Intel may have been upstaged at CES (the Consumer Electronic Show) this year by Qualcomm's bizarre keynote address, which featured hammy acting and an eclectic mix of guest appearances from Desmond Tutu, Big Bird and Microsoft's very own Steve Ballmer, but the more serious problem for the chipmaker is how it plans square up to Qualcomm's dominance of mobile processors.
Around one year ago, Intel outlined its ambitions to break into the smartphone market using a new version of its Atom processor. One year on, we have the Orange Santa Clara and the Motorola RAZRi, and little else to speak of, at least in the UK. To say that Intel hasn't taken the mobile market by storm is an understatement, but it did at least get into the game last year with some small wins.
At its CES press conference in Las Vegas on Monday, Intel outlined its new chips, which included two low-power chips aimed specifically at smartphones: namely, the Atom Z2420 (formerly codenamed 'Lexington') and the Z2580 (formerly known as 'Clover Trail +').
The 2420 is the lower specced of the two and is aimed squarely at the huge opportunity that lies in developing markets. It claims specs of up to 1.2GHz clock speed, 1080p hardware accelerated encoding and decoding, support for multiple cameras and "advanced imaging capabilities" found in higher-end devices.
The Z2580, in contrast, is aimed at more mainstream or high-end phones, with Intel claiming it's twice as powerful as its current generation Z2460.

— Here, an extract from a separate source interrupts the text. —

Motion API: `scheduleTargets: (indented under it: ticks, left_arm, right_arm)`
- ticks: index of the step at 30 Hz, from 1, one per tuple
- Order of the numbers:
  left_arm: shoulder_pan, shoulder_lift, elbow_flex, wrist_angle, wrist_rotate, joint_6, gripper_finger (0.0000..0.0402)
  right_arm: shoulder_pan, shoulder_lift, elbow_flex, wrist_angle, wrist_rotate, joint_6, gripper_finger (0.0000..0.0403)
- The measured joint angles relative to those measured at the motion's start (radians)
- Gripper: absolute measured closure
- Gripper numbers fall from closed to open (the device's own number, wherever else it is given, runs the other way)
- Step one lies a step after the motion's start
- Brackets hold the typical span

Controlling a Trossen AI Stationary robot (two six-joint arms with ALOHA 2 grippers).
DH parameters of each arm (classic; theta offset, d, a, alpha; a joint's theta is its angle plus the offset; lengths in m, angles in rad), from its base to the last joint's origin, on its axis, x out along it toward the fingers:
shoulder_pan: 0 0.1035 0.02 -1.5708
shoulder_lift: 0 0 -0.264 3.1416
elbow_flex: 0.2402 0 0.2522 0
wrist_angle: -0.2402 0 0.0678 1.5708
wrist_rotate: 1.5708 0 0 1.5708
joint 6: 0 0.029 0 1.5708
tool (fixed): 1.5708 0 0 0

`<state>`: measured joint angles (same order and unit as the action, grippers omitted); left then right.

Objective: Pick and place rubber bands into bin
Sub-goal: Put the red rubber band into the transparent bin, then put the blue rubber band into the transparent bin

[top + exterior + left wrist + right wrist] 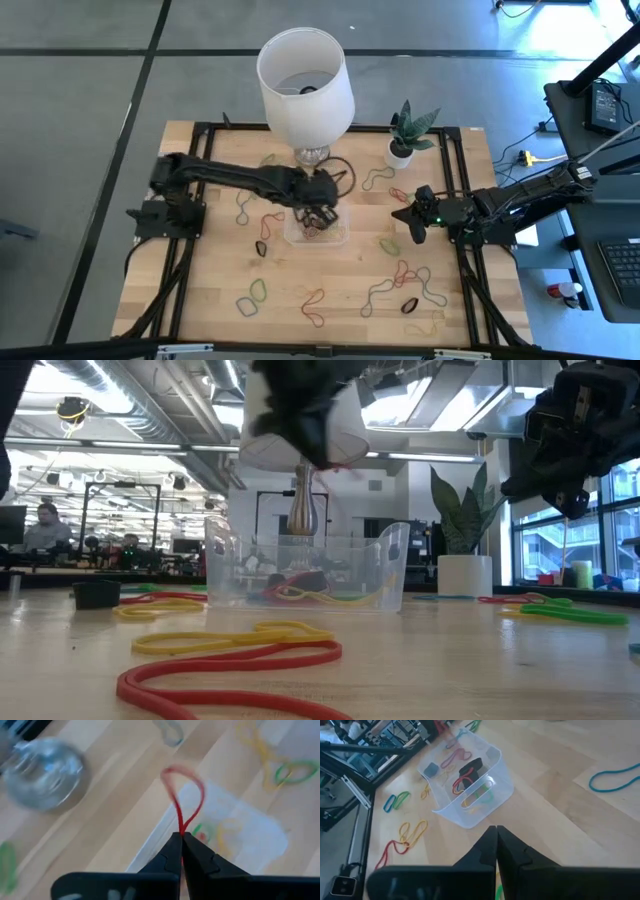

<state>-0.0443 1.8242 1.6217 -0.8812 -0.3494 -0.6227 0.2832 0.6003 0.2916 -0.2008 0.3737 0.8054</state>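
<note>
A clear plastic bin (342,238) (470,815) stands at the table's middle, with several rubber bands inside it. My left gripper (320,216) (181,836) hangs over the bin, shut on a red rubber band (184,790). More rubber bands (400,275) in red, green, yellow and black lie scattered flat on the wood. My right gripper (410,224) (496,831) waits at the table's right, shut on nothing, pointing toward the bin. My left gripper pinches one end of the red rubber band (181,826) between its two fingertips. The fingers slant downward, coming from the table's left. The band's open loop (197,782) stands out past the tips, lifted clear of the table, above the bin's edge (165,822).
A lamp with a white shade (305,75) and a glass foot (42,775) stands just behind the bin. A small potted plant (402,148) stands at the far right. Black frame rails (190,240) run along the table's sides.
</note>
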Motion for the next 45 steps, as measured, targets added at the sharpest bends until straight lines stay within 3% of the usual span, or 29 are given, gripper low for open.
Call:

With Intel placing more emphasis on the low-end and emerging markets, it's clear where it sees the greatest opportunity to break into the mobile space in volume, an assessment shared by the Linley Group of analysts, which said on 1 January that most growth in mobile in 2013 will take place in China and other price-conscious countries.
"After years of racing to deliver more performance, smartphone makers shifted their attention to the low end. In China, the world's largest smartphone market, half of all smartphones sell for less than 1,000 Yuan ($160), and some prices have fallen below 700 Yuan," the Linley Group said.
So perhaps the focus on low-end is a sensible decision for Intel, especially considering the fact that its competitors at the other end of the market are now shipping quad-core handsets, with more on the way.
While Intel also outlined its quad-core Bay Trail plans for the tablet market at CES, much of that space is dominated by ARM designs, meaning Intel has a similarly difficult task on its hands.
Alex Gauna, an analyst at JMP Securities, said Intel's announcements "fell short of introducing any new breakthrough design wins or use cases" and that its achievements were iterative, rather than "the game changers its marketing is claiming".
Both Texas Instruments (TI) and Freescale decided to abandon the smartphone and tablet processor markets, illustrating just how little room there is at the top and the relatively easier opportunities afforded by getting your chips embedded in other devices.
With the road ahead in the mobile market looking rocky, Intel is moving quickly to try and grab the easiest wins it can, primarily in developing markets that are not yet dominated by the big brands that own the high-end. However, with increasing pressures on and from handset makers, Intel will either need to provide a strong incentive to switch to their designs or play the long game and hope that emerging market success can be replicated in more mature regions. After all, Intel needs smartphones more than smartphones need it.